Sıkıntıdan patlıyordum haftasonları...
Okul aslında o kadar fena değildi. En azından vakit öldürüyordum. Artık bişeylerle uğraşmak istiyordum. Komşuların kızları spora gidiyordu. Judo...Evet evet judo. Ne kadar tuhaf bir ismi vardı. İzlemeye gitmek için annemden izin aldım. Salona girmiştim. Karşımda duvarın tamamını kaplayan bir ayna vardı. Yerde genellikle sarının hakim olduğu bir renk vardı. Sarının üstünde kırmızı büyük bir çember vardı. Ne değişik bir minderdi bu. Sonra ensemde biri belirdi.

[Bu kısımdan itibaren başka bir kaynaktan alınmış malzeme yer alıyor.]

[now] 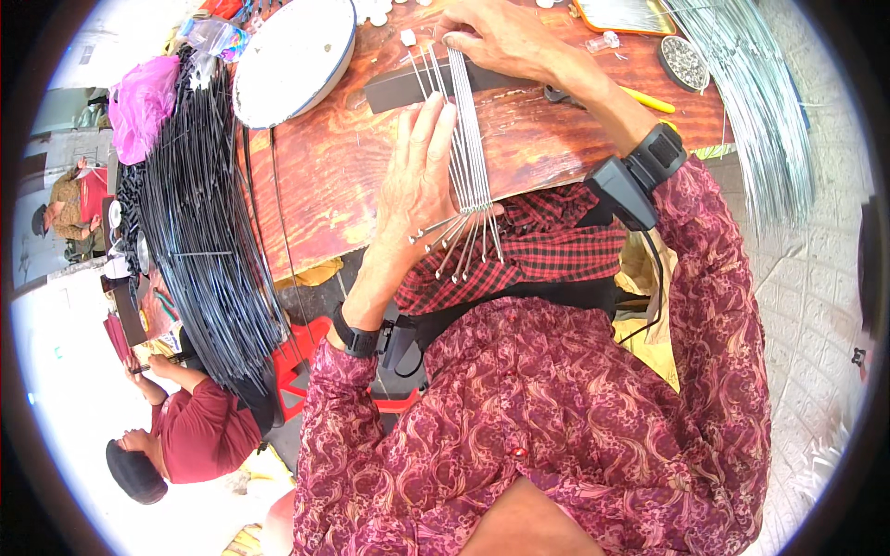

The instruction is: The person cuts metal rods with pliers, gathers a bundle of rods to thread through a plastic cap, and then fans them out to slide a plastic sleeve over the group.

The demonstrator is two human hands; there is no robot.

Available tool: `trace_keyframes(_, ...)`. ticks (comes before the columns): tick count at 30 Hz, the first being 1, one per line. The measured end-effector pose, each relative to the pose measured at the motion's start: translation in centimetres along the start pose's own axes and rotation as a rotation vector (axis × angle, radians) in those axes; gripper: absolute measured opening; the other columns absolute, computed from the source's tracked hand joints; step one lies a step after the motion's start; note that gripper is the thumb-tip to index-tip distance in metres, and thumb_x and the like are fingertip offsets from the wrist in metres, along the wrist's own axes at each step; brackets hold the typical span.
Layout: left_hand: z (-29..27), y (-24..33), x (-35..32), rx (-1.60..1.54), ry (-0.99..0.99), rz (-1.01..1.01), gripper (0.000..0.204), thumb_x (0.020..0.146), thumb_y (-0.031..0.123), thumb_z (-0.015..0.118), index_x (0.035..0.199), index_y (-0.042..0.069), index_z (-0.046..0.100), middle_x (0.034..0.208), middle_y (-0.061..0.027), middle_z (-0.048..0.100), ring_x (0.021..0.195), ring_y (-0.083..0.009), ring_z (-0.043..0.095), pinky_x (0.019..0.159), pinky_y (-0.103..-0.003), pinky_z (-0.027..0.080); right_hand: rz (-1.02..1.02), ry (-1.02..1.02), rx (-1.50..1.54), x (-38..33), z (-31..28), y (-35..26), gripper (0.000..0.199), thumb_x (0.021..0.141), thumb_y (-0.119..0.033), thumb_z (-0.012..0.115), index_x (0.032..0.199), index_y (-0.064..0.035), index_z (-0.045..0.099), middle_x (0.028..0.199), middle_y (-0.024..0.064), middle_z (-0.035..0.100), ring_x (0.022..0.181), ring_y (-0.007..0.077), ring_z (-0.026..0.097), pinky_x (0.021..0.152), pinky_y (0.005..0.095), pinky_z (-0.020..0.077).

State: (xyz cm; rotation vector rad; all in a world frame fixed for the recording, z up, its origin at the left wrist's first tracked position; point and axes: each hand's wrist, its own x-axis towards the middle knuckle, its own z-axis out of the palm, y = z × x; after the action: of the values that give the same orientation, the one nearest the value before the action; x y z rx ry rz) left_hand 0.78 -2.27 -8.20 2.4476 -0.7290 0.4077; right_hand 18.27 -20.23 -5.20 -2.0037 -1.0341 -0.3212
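Observation:
A row of thin silver metal wires (468,139) lies side by side across the near table edge. Their looped ends fan out toward me, over my lap. My left hand (417,176) lies along the row's left side with its fingers stretched forward; its thumb shows beneath the wires at the right, so they are held between. My right hand (505,42) is at the far ends of the wires, its fingers bent together; what they pinch is too small to tell. Under the wires sits a dark rectangular bar (394,93). A small white piece (408,37) is beside the far tips.
A white basin (292,65) and a bundle of black wires (199,213) are at the left, with a pink plastic bag (144,107). Silver wires (742,93), a dish of small metal parts (684,63) and a yellow-handled tool (649,99) lie right. Another person (204,422) sits left.

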Motion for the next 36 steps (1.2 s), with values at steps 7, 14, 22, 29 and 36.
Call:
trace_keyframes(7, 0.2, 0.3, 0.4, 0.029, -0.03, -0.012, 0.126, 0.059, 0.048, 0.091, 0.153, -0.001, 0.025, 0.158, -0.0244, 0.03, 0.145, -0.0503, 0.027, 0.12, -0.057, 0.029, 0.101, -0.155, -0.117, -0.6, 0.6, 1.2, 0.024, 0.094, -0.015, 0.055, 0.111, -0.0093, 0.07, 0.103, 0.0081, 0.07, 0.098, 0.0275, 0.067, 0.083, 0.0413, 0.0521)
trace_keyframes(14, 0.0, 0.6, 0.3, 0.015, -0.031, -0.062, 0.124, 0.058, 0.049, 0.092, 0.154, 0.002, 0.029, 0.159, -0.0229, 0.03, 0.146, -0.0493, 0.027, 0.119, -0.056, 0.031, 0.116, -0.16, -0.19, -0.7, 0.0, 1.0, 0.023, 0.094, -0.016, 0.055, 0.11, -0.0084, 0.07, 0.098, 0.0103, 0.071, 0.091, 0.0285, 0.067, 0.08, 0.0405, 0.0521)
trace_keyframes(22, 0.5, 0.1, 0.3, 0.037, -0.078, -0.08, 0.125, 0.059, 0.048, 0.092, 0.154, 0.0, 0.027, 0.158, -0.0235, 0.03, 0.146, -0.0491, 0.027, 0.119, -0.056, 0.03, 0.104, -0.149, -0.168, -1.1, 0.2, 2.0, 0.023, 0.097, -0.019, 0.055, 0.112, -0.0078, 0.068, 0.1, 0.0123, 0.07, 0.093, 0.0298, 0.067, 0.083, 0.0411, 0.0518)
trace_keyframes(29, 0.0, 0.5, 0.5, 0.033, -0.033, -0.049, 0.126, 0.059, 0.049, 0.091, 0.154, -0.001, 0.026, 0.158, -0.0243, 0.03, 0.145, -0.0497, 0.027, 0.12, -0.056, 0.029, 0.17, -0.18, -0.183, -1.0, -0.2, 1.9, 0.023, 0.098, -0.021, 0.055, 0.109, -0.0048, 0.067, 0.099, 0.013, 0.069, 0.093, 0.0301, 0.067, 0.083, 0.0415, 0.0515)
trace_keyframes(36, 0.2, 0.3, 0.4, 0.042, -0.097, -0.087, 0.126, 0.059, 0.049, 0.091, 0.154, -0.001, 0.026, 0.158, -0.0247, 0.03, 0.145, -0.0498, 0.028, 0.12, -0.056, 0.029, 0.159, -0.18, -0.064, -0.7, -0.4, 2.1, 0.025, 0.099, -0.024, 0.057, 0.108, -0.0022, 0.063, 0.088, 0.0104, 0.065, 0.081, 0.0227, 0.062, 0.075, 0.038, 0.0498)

"Hoşgeldiniz hanımlar" çok kibar bir sesti. Arkamı döndüğümde kocaman bir cüsse... Ayşegül abla "bunlar bizim küçüklerimiz hocam komşunun çocukları"dedi. Kendimi bir an küçük,ufacık hissetmiştim. Sonra gerildim ve o sırada hoca elini uzattı ve "ben Hakan Aydoğan judo antrenörüyüm"dedi. Ne kadar kibar bir adamdı. "Ben.. bende Emine, buda kardeşim Funda." "Neyse canlarım biz antremanımıza bakalım siz izleyin isterseniz." İzlemeye başlamıştım. Aslında bu spor tam benlikti. Oyun oynuyorlardı. Sonunda 2 saatlik antreman bitmişti. Ne ara vakit geçti anlamadım...
"Yarın okullardan öğrenci toplayacağız kızlar sizde yardım edin." Diyerek Ayşegül ablaya ve Rabia ablaya okul sordu. Neee... bizim okula mı? Hemen kayıt olmalıydım. Eve gider gitmez anneme söyledim. Annem "babanıza sorun kızlar"dedi. Babam izin verir miydi? Verir.. yani inşallah...
ŞİMDİ OKUDUĞUN
TEK TUTKUM
Short StoryAslında başka bir hikaye düşünüyordum fakat kendi hayatımı yazmak istedim neler yaşadığımı birine anlatmaktansa satırlara dökmeyi tercih ederdim...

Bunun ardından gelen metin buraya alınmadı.